● WHAT IS NEEDED: For the entries that follow, restate word for word the line containing "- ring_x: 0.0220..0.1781", the line containing "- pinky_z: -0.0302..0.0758", and every line that lies between them.

[[ AVAILABLE DATA open ]]

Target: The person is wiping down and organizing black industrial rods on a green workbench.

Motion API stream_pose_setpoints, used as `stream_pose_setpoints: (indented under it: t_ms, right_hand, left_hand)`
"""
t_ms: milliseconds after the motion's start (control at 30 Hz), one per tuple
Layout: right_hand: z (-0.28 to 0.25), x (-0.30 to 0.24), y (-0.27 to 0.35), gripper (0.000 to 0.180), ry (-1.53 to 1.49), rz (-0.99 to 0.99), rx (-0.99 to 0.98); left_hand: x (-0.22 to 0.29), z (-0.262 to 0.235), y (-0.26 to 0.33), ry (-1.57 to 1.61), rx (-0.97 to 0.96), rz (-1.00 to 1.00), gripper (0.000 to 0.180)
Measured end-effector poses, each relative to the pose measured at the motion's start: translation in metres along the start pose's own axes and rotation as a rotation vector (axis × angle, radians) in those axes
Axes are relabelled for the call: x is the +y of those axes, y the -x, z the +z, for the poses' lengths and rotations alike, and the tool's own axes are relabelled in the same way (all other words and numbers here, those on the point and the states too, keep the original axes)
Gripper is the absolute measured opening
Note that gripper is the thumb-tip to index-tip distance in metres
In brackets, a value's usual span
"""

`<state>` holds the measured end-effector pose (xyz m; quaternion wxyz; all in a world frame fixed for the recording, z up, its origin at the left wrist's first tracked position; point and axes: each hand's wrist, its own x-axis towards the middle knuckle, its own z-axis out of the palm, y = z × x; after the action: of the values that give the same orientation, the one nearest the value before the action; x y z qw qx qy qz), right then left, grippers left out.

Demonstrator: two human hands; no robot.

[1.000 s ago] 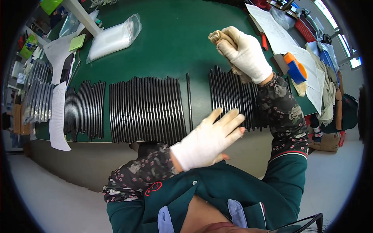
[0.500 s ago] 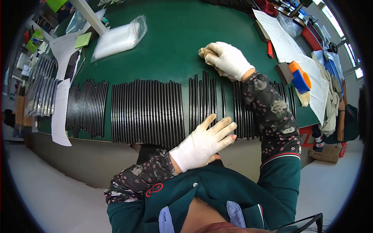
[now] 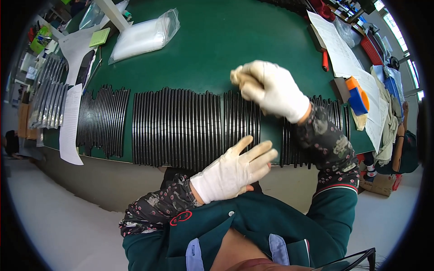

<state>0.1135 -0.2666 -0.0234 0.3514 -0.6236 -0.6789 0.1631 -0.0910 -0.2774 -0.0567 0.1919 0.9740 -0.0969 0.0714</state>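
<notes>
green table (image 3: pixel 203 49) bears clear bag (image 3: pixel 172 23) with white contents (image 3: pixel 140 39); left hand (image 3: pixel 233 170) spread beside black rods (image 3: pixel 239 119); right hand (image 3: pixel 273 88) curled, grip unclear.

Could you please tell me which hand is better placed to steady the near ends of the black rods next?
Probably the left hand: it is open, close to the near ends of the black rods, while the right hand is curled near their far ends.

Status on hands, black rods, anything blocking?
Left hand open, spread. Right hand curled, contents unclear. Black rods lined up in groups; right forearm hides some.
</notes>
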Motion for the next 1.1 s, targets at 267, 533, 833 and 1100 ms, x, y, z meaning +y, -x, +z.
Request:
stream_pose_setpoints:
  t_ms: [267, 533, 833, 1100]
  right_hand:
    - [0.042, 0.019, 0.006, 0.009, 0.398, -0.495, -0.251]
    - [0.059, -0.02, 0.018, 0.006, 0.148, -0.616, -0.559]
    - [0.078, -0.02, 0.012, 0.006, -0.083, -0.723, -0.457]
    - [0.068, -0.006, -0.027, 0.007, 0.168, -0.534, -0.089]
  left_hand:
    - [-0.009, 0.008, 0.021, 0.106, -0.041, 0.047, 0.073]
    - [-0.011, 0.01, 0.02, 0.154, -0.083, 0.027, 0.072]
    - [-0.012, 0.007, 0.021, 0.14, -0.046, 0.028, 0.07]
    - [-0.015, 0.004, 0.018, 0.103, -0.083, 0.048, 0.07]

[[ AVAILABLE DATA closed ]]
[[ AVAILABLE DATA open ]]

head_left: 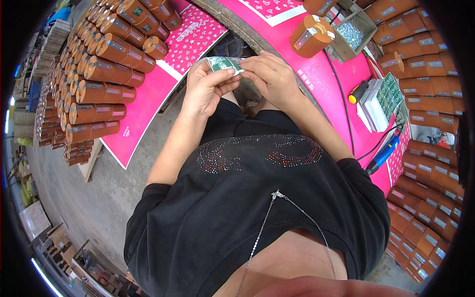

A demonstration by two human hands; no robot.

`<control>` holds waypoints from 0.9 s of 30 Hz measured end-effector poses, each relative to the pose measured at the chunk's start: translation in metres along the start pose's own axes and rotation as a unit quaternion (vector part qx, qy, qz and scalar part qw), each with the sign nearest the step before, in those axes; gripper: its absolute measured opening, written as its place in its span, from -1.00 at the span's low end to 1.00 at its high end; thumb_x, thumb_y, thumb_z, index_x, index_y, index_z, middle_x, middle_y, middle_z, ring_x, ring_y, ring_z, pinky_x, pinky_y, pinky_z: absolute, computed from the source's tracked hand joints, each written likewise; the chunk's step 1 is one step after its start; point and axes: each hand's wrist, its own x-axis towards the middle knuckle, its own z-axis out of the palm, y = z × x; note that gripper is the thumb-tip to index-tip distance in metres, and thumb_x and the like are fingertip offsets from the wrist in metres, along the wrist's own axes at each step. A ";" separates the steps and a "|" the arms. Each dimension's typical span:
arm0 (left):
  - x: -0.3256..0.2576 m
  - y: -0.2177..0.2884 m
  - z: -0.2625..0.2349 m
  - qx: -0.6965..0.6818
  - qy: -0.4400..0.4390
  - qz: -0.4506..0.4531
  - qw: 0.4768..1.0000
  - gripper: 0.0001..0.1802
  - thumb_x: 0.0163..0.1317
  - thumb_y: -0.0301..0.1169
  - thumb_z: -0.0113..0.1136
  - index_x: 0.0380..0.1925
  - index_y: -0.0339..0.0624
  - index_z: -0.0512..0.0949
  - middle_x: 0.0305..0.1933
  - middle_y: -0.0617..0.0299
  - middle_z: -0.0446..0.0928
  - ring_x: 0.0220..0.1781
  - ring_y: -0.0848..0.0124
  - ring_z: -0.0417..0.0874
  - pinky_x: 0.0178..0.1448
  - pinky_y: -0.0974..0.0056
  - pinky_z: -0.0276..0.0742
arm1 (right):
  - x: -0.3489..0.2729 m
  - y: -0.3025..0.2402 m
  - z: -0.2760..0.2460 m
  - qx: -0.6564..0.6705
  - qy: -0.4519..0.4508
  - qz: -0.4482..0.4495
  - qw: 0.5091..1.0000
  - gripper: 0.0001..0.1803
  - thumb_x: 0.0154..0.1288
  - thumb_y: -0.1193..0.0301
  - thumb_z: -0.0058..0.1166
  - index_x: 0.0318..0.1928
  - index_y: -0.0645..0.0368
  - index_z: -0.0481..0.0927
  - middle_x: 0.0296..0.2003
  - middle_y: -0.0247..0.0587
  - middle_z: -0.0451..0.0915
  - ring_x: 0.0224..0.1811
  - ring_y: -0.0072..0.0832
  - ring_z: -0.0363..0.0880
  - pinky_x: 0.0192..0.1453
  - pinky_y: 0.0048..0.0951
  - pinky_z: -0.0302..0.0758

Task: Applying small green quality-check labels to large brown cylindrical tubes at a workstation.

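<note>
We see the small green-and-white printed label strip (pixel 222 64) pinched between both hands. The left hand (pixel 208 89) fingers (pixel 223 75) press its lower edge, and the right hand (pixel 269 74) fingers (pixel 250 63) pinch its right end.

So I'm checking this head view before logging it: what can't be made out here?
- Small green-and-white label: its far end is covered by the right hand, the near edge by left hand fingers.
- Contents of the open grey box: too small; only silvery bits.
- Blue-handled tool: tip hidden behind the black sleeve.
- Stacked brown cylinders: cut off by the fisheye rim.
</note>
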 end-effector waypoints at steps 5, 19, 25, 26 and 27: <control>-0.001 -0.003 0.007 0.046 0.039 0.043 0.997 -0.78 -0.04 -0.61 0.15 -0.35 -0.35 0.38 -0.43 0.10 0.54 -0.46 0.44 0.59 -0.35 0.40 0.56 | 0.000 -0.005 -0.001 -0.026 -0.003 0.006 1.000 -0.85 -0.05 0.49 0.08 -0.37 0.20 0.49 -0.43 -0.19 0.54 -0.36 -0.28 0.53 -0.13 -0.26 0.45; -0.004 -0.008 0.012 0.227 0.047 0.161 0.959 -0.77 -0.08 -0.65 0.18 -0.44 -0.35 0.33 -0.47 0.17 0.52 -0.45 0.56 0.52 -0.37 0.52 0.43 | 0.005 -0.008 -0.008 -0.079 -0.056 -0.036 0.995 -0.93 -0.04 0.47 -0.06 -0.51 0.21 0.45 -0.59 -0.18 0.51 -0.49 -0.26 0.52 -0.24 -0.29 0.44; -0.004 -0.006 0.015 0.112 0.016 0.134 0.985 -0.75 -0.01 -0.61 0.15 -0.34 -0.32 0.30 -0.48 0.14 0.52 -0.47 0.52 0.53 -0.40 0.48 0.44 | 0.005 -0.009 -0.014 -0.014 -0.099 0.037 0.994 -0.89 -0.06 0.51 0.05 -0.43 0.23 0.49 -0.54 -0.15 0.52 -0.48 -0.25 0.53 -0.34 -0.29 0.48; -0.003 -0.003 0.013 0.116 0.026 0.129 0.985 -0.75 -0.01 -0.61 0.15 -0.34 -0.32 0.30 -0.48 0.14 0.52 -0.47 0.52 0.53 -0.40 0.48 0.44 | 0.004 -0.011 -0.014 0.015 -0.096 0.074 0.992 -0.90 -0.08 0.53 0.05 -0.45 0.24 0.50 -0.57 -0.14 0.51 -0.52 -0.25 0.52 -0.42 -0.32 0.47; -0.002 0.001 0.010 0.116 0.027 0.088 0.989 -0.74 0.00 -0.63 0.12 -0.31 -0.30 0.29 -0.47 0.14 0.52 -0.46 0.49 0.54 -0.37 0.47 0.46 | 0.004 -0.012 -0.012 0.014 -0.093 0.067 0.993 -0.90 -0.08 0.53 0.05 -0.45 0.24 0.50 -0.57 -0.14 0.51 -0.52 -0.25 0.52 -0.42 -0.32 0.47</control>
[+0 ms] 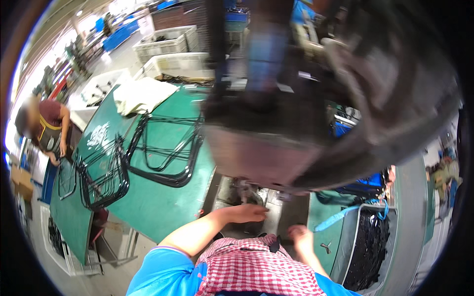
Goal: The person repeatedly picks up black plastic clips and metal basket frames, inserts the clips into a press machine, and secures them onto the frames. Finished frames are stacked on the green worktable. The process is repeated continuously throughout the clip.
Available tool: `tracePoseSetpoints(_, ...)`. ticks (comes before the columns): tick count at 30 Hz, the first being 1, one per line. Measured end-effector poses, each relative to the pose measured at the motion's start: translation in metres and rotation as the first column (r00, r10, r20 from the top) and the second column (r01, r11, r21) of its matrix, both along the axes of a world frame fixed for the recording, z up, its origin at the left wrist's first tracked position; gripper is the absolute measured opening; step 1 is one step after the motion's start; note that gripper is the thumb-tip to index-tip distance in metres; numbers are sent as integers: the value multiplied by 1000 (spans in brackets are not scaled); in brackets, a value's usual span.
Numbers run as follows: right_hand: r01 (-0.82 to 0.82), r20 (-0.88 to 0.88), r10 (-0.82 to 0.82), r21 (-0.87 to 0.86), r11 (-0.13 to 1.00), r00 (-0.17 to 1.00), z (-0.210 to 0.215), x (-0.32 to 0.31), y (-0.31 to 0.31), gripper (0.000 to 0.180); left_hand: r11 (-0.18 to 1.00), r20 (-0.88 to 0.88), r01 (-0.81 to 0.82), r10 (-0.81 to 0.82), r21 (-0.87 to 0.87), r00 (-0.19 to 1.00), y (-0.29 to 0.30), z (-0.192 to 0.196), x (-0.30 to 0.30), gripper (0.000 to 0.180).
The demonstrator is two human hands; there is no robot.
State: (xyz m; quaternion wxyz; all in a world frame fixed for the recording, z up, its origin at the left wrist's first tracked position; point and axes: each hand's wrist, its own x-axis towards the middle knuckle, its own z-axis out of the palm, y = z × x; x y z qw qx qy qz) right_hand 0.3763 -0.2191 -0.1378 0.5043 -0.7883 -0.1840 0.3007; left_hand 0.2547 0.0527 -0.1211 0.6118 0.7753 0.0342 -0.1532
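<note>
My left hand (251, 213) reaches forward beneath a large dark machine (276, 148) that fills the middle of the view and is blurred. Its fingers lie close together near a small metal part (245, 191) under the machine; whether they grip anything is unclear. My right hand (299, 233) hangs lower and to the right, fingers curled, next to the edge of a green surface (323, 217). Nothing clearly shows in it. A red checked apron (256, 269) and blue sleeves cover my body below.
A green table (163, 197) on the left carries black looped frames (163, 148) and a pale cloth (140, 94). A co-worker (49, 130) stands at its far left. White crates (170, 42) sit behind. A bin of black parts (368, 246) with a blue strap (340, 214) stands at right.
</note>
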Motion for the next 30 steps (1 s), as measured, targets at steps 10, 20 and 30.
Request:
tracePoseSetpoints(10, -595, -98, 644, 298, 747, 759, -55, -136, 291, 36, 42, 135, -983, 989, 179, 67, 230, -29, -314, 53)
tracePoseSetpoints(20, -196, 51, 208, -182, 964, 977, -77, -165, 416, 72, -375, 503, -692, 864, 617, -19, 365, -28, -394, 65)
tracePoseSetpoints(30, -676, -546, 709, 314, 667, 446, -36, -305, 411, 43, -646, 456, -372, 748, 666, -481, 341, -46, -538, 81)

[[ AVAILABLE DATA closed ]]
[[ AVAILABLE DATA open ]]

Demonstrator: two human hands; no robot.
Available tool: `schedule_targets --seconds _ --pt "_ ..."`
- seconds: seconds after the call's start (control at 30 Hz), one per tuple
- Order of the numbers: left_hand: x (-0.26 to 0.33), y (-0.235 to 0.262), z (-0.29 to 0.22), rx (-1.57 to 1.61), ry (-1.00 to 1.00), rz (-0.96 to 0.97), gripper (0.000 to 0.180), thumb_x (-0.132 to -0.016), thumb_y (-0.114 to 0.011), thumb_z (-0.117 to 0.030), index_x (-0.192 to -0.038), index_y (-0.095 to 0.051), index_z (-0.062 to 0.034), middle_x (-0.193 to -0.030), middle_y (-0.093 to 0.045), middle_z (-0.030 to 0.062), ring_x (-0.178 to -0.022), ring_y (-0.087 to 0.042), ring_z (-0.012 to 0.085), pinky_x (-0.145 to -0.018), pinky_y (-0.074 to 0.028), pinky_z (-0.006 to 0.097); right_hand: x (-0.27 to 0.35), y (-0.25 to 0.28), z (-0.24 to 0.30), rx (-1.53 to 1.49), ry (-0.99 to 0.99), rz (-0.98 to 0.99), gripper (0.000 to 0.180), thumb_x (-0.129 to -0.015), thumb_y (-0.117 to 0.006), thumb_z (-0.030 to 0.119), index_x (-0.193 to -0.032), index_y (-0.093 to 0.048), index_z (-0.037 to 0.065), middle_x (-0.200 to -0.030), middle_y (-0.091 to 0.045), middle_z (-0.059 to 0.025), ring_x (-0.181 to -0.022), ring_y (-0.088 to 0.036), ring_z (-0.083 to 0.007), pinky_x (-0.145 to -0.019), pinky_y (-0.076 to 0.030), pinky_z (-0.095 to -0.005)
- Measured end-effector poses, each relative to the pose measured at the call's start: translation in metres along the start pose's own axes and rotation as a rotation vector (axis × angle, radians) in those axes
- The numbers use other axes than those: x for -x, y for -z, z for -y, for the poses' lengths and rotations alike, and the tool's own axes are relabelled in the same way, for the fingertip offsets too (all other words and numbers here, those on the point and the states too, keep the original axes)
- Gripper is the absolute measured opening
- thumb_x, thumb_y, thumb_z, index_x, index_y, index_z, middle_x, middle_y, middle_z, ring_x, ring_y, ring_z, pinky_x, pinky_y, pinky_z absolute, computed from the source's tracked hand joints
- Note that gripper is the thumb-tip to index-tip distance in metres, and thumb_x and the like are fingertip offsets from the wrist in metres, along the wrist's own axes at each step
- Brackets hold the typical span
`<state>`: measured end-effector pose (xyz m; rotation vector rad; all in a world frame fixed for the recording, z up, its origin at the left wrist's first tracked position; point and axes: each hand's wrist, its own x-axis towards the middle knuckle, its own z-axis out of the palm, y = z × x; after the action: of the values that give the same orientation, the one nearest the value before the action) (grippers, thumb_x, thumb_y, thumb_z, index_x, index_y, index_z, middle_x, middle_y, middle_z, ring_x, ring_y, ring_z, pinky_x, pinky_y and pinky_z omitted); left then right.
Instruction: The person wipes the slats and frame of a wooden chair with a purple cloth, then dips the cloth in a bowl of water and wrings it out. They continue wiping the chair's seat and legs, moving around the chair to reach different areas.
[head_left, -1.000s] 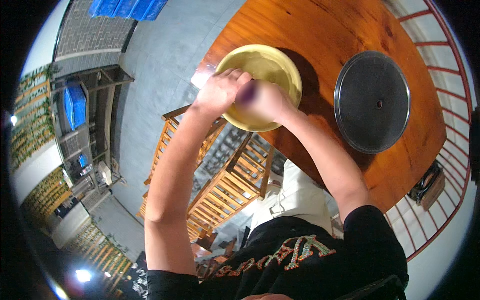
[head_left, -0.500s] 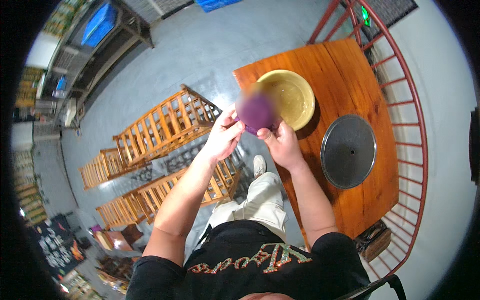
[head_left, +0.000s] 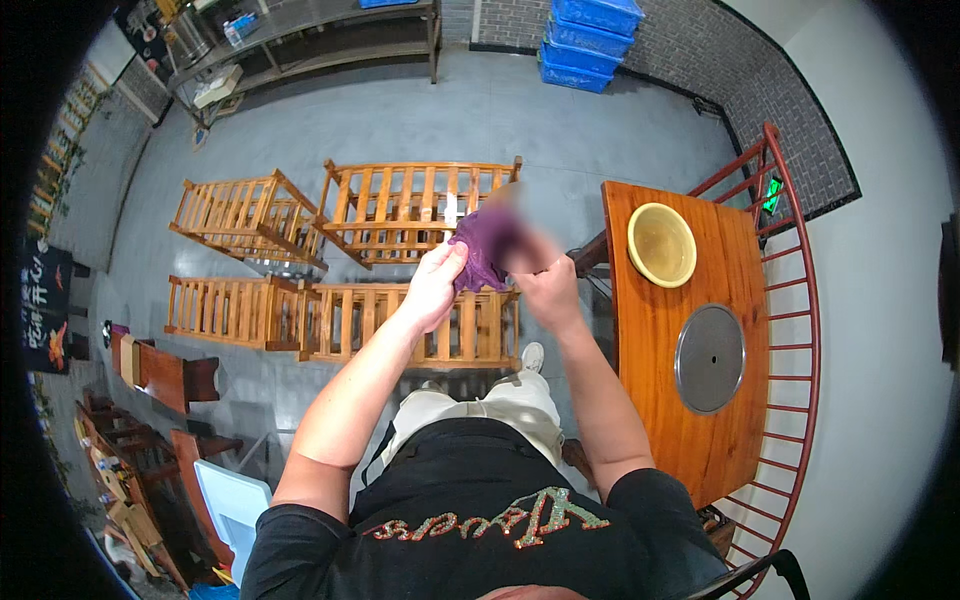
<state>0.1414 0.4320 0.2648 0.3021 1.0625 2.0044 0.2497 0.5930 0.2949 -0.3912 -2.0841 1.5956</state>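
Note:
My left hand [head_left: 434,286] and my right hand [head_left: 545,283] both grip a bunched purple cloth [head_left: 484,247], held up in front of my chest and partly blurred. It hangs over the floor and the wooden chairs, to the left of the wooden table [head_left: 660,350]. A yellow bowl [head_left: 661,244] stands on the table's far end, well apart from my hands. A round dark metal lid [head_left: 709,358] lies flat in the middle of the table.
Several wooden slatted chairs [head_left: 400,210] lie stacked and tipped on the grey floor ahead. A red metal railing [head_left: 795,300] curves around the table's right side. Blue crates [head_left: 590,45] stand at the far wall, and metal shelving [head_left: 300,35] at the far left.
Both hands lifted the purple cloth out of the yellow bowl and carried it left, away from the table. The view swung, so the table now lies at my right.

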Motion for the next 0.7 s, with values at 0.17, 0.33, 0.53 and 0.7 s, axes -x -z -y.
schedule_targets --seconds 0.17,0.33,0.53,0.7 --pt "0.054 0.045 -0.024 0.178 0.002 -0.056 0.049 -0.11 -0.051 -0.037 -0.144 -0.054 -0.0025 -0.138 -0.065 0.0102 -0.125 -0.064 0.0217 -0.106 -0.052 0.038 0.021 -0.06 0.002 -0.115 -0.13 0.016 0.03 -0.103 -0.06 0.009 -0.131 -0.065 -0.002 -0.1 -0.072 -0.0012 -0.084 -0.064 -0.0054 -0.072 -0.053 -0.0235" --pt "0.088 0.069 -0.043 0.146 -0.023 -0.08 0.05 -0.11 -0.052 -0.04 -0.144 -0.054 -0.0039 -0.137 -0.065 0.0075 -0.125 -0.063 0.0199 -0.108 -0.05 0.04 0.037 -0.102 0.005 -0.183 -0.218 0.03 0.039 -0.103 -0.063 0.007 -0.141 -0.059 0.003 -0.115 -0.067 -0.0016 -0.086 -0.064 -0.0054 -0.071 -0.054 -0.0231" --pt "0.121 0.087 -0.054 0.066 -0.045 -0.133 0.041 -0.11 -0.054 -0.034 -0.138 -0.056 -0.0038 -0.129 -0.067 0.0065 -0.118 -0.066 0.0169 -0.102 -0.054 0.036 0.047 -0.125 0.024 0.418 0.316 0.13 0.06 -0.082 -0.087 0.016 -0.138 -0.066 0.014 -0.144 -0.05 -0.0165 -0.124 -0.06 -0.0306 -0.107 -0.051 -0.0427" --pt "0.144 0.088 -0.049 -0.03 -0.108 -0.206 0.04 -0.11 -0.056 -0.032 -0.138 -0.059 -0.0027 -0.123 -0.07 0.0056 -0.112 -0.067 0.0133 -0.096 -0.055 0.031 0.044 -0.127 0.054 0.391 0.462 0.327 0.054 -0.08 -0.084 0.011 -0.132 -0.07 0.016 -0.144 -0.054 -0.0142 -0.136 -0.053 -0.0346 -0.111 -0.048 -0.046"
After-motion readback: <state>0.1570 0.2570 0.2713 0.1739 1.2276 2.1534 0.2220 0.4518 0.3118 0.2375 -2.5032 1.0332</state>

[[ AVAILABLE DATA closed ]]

● WORKED SOLUTION:
  - ring_x: 0.0220..0.1781
  - ring_y: -0.0848..0.0124
  - ring_z: -0.0417..0.0874
  - pinky_x: 0.0178..0.1448
  - pinky_y: -0.0974..0.0056
  - pinky_z: -0.0276..0.0742
arm1 (right):
  - x: -0.3489..0.2729 m
  - y: -0.3025..0.2402 m
  - z: -0.2760..0.2460 m
  - qx: -0.6564..0.6705
  - qy: -0.4519..0.4508
  - qz: -0.4482..0.4495
  - qw: 0.5091..1.0000
  - gripper: 0.0001..0.1803
  - thumb_x: 0.0154..0.1288
  - thumb_y: -0.1193..0.0301
  - thumb_z: -0.0058..0.1166
  - index_x: 0.0318..0.1928
  - index_y: -0.0645..0.0368
  - index_z: -0.0481..0.0927
  - middle_x: 0.0296..0.2003
  - middle_y: -0.0247..0.0587
  - middle_z: -0.0451..0.0915
  - ring_x: 0.0224..0.1811
  - ring_y: -0.0072..0.0832
  - ring_z: -0.0363..0.0880
  - pinky_x: 0.0192..0.1453
  - pinky_y: 0.0048..0.0951
  - pinky_z: -0.0302..0.0758

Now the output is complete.